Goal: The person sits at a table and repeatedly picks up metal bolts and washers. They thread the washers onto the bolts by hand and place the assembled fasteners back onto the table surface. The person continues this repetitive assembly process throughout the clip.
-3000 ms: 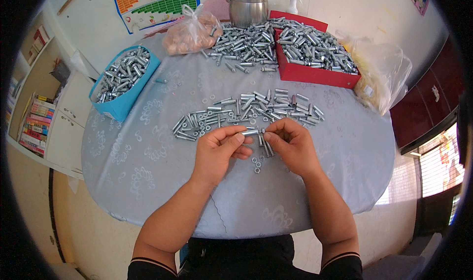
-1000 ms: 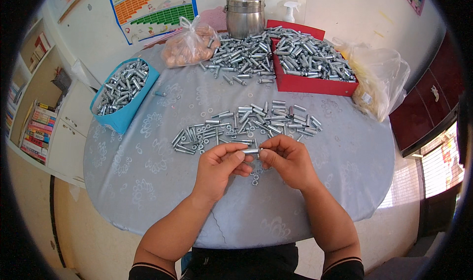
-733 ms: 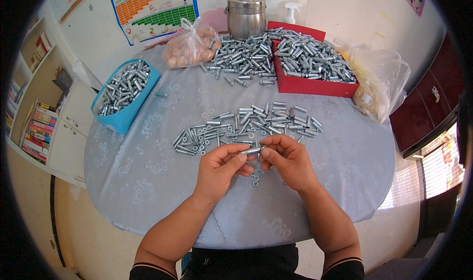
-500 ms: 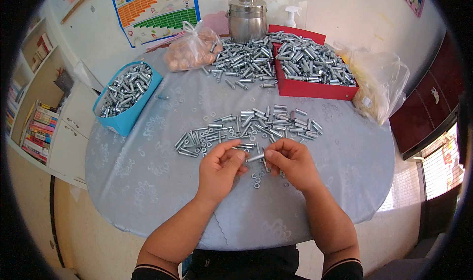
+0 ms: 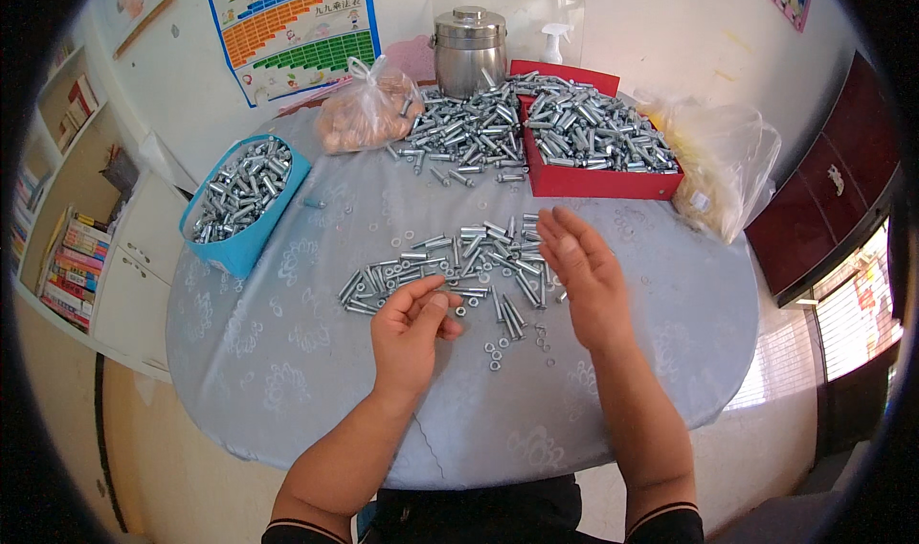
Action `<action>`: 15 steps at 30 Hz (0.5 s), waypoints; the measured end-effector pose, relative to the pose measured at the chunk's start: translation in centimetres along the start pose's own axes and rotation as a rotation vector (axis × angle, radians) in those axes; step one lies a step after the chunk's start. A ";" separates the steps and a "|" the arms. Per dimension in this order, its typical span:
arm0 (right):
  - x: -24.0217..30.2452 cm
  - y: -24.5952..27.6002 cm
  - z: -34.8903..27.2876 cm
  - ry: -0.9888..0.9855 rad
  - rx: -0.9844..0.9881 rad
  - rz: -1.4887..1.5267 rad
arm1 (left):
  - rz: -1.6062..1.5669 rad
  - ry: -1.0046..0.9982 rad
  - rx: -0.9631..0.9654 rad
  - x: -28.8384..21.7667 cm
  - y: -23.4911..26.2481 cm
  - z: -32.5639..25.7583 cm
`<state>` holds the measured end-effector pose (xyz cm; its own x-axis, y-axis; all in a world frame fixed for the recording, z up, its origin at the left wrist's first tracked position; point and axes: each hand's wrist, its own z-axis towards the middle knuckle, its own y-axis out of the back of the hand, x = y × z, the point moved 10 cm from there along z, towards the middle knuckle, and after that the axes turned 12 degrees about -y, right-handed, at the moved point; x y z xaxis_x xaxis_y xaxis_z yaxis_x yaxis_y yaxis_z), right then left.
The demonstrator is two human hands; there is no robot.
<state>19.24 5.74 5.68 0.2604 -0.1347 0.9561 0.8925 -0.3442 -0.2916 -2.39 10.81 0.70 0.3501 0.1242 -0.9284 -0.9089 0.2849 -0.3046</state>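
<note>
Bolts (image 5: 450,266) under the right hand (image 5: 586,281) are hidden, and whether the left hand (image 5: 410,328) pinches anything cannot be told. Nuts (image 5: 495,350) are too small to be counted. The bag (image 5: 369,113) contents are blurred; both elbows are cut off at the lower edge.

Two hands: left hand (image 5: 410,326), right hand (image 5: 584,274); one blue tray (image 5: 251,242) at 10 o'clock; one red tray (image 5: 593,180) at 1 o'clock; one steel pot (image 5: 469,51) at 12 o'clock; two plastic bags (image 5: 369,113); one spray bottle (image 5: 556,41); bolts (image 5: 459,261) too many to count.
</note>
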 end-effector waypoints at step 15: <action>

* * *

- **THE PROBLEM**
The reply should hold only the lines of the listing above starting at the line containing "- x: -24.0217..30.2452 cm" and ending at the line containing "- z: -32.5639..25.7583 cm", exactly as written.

- **EXERCISE RESPONSE**
  - x: -24.0217..30.2452 cm
  - y: -24.5952..27.6002 cm
  - z: -34.8903..27.2876 cm
  - ry: -0.9888..0.9855 rad
  - rx: -0.9844..0.9881 rad
  - rz: -1.4887..1.5267 rad
arm1 (left):
  - rz: -1.6062..1.5669 rad
  - ry: -1.0046..0.9982 rad
  - rx: -0.9631..0.9654 rad
  - x: -28.8384..21.7667 cm
  - y: -23.4911..26.2481 cm
  - z: -32.5639..25.7583 cm

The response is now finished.